Brief:
Reproduce exactly the lines of the material beneath, from the line that contains "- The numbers" to the line that contains "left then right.", both included, and no other lines.

Raw data:
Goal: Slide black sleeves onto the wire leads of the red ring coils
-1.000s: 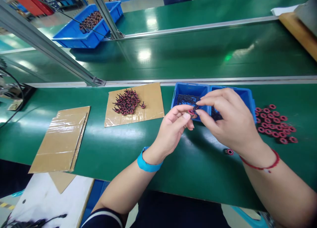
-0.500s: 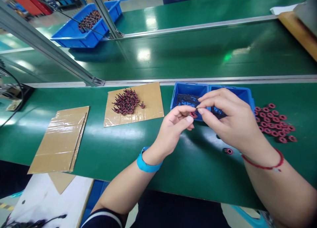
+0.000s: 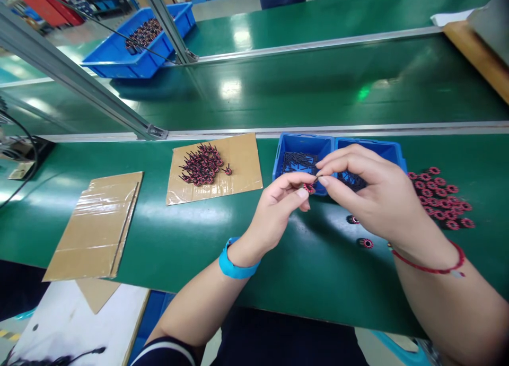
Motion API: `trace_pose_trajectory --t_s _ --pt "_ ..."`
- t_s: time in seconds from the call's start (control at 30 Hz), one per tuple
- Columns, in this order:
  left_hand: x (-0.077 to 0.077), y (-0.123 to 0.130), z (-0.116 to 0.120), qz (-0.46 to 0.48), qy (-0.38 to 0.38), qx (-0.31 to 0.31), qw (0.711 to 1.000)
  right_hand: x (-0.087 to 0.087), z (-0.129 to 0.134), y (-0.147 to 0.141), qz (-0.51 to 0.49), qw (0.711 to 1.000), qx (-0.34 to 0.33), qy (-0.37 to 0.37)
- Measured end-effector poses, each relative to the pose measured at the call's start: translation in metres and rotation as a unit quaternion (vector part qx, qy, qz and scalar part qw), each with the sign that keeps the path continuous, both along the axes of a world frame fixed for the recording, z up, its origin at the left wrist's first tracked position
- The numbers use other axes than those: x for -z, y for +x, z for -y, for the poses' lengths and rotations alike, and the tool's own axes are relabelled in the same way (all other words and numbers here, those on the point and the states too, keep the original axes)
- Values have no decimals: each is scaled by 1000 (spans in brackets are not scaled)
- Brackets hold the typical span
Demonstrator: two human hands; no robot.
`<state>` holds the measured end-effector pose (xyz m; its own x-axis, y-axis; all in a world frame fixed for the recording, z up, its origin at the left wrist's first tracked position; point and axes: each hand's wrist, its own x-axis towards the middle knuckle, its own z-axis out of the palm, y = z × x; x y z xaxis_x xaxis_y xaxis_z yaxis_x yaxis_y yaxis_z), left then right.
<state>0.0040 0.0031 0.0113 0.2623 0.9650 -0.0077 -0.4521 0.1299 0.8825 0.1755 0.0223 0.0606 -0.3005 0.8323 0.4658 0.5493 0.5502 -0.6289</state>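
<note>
Between thumb and fingers, my left hand grips a small red-and-black toothed ring that looks like a motor stator. My right hand is closed in a pinch at a thin wire end beside that stator; my fingertips partly hide it. Both hands are close together in front of two blue bins. Thin black tubes lie in the left bin, and dark pieces show in the right one behind my right hand. Two loose stators rest on the green table below my right hand.
Red stators are spread to the right of the bins. A cardboard sheet carries a heap of stators with black leads. More cardboard lies at left. A metal frame post slants across; a blue crate stands behind.
My right hand has shifted very slightly, so that a second loose stator below it shows more. My left hand keeps its grip almost unmoved.
</note>
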Motion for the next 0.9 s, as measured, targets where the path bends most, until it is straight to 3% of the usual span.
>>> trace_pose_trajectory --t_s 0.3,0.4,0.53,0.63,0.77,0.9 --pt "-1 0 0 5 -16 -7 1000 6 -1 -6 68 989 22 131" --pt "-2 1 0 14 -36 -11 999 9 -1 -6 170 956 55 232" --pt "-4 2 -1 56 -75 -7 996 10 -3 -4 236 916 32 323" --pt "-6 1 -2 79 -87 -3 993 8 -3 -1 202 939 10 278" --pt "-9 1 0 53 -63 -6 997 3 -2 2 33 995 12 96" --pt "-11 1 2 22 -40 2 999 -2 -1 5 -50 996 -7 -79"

Reply:
- The numbers use other axes than those: x for -z, y for +x, z for -y, for the poses' lengths and rotations alike, and the tool's own axes are relabelled in the same way (all other words and numbers here, those on the point and the states too, keep the original axes)
- Values have no decimals: each is scaled by 1000 (spans in brackets are not scaled)
- Brackets hold the typical span
Demonstrator: two human hands; no robot.
`<state>` holds the measured end-effector pose (xyz m; its own x-axis, y-axis; all in a world frame fixed for the recording, z up, its origin at the left wrist's first tracked position; point and axes: each hand's wrist, its own x-axis towards the middle knuckle, its own z-axis out of the palm, y = z × x; x y z xaxis_x xaxis_y xaxis_z yaxis_x yaxis_y yaxis_z), left then right.

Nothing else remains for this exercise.